*TO DO*.
In the listing below, locate the lines that hold "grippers" and copy them.

=====

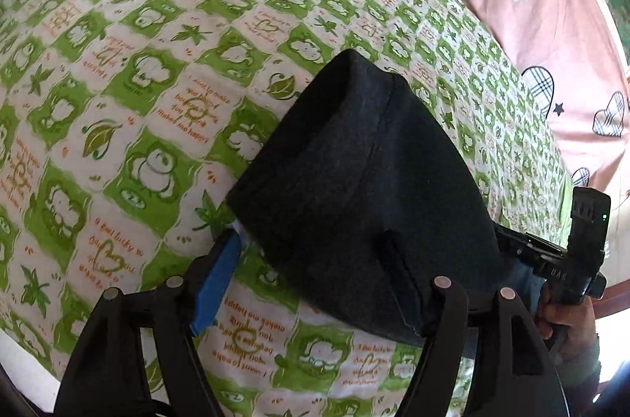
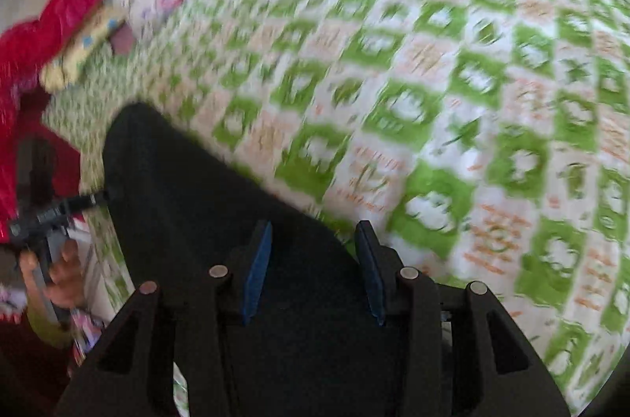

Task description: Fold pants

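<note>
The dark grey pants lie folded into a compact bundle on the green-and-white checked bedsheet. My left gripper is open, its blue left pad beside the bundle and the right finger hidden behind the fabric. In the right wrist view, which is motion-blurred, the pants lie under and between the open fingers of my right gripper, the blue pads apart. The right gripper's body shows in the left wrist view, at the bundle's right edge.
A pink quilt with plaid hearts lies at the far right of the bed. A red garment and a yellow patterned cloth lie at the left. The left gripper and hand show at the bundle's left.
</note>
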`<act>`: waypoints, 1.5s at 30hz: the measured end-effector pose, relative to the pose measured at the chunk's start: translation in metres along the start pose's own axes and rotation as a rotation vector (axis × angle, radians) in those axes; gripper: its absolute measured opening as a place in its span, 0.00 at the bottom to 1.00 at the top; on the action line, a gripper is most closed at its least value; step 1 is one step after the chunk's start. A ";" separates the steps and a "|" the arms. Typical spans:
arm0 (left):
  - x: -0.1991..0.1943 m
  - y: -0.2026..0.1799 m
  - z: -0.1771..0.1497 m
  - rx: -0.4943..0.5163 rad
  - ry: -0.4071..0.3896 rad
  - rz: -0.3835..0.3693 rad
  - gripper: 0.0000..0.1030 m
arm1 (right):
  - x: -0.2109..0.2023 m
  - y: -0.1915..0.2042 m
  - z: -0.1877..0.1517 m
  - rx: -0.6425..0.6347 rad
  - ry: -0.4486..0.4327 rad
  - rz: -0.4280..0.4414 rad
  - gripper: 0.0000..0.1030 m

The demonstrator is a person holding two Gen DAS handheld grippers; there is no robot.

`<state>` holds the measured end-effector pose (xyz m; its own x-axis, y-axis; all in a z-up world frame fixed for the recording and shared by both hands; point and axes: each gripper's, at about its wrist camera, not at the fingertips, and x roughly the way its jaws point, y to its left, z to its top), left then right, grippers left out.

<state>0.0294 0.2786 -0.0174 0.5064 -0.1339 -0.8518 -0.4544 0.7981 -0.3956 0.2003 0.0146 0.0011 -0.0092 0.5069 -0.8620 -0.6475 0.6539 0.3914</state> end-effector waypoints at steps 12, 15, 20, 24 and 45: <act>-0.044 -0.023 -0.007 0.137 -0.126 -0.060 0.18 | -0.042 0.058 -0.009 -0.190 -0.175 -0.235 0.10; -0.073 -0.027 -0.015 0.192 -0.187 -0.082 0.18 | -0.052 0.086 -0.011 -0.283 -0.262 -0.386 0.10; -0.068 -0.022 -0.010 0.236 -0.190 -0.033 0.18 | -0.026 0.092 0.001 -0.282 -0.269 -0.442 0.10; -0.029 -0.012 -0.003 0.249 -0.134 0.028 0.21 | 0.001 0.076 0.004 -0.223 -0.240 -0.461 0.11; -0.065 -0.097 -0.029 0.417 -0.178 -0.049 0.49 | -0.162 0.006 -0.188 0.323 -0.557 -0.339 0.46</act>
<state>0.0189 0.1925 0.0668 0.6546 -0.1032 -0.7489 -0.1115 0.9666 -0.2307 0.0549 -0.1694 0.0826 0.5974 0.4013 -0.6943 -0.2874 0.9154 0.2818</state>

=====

*TASK SOLUTION*.
The demonstrator is a person holding two Gen DAS handheld grippers; there is no robot.
`<state>` holds the measured end-effector pose (xyz m; its own x-axis, y-axis; all in a z-up world frame fixed for the recording and shared by both hands; point and axes: each gripper's, at about its wrist camera, not at the fingertips, and x roughly the way its jaws point, y to its left, z to its top), left then right, grippers left out.

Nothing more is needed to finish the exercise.